Tea party activist David Adams, who is appealing initial adverse rulings in two lawsuits he filed to challenge Beshear's actions, disputed the estimate that three-fourths of the exchange enrollees had been uninsured, "arguing that enrollment questions on the Kynect website prompted people to falsely claim that they lacked insurance when submitting applications," Mike Wynn reports for The Courier-Journal.

Beshear said the reform law is "a tool to improve people's health, to help those who are vulnerable to to remove lack of health coverage as the determining actor in a family's financial security." He said the nearly-final enrollment figure is "a milestone that shows just how important health-care reform is to our families and our future. . . . We're going to keep enrolling people until everybody in Kentucky who needs health coverage has health coverage."

Skeptics of the law say research has shown that enrollment in Medicaid doesn't improve enrollees' health, but defenders say that study didn't last long enough. Beshear said, "It'll probably take several years to see a change in our rankings, but you will see a change in our rankings over the next generation." He said the reform law's emphasis on prevention and wellness will give the state a healthier workforce that will attract more jobs.

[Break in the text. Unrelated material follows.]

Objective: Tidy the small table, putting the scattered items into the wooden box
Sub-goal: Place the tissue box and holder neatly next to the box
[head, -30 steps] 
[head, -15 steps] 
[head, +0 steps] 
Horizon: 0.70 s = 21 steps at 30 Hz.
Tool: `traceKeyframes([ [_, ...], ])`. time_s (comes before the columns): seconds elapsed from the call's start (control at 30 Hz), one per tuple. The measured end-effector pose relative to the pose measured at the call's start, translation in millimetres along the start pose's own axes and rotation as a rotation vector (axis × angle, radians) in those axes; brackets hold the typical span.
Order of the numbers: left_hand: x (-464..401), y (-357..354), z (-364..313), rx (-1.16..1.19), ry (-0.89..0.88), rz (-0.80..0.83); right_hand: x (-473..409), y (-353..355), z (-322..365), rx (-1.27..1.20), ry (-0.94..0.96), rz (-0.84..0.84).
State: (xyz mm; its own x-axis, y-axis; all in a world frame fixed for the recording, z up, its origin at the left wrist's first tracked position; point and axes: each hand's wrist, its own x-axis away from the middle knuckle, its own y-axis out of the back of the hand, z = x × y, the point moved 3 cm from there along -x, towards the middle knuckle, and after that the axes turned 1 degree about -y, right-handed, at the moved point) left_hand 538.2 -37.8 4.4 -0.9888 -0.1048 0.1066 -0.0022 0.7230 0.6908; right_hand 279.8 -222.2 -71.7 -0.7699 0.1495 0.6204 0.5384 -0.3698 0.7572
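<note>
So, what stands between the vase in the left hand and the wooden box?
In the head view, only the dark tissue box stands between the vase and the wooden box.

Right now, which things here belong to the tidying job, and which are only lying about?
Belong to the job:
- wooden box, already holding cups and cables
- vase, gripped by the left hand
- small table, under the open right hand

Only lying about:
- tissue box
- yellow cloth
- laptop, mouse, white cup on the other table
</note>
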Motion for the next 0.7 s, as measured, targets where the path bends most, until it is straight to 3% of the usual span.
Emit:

Republicans are making Obamacare the centerpiece of their campaigns for the Nov. 6 elections, but Beshear told The Washington Post in January that by Election Day the law will be a net plus for Democrats. Asked yesterday if he would recommend to Democrats in the legislature that they use the reform law in their campaigns, he said candidates will have to make their own decisions, but "The Affordable Care Act, some next November, is going to be looked at a lot differently than it was looked at last November," when the national rollout was very troubled.

"The 80 percent of Americans and Kentuckians whom the Affordable Care Act will not affect at all are gonna know that it's not gonna affect them, so it's not gonna be a big issue for them one way or the other," Beshear said, and the 20 percent who are affected "like what they're getting. . . . I would say to those who think they're gonna make this the crowning issue and defeat somebody on it, have at it, because I don't think they're gonna get to first base by next November."

Reminded that Republicans use the law's nickname to run against a president who is unpopular in Kentucky, and asked when the tipping point in public opinion might come, Beshear suggested that he will find a way to gain political advantage.

"Whether you see a big change in the polling numbers when you use the phrase Obamacare or not, I don't think is gonna be all that relevant come next November, because people out here in Kentucky are gonna hear a lot about Kynect and the Affordable Care Act and the successes that we've had," he said. "I think you are seeing the polling now, when you talk about Kynect and what is going on in Kentucky, that people are very favorably disposed to it."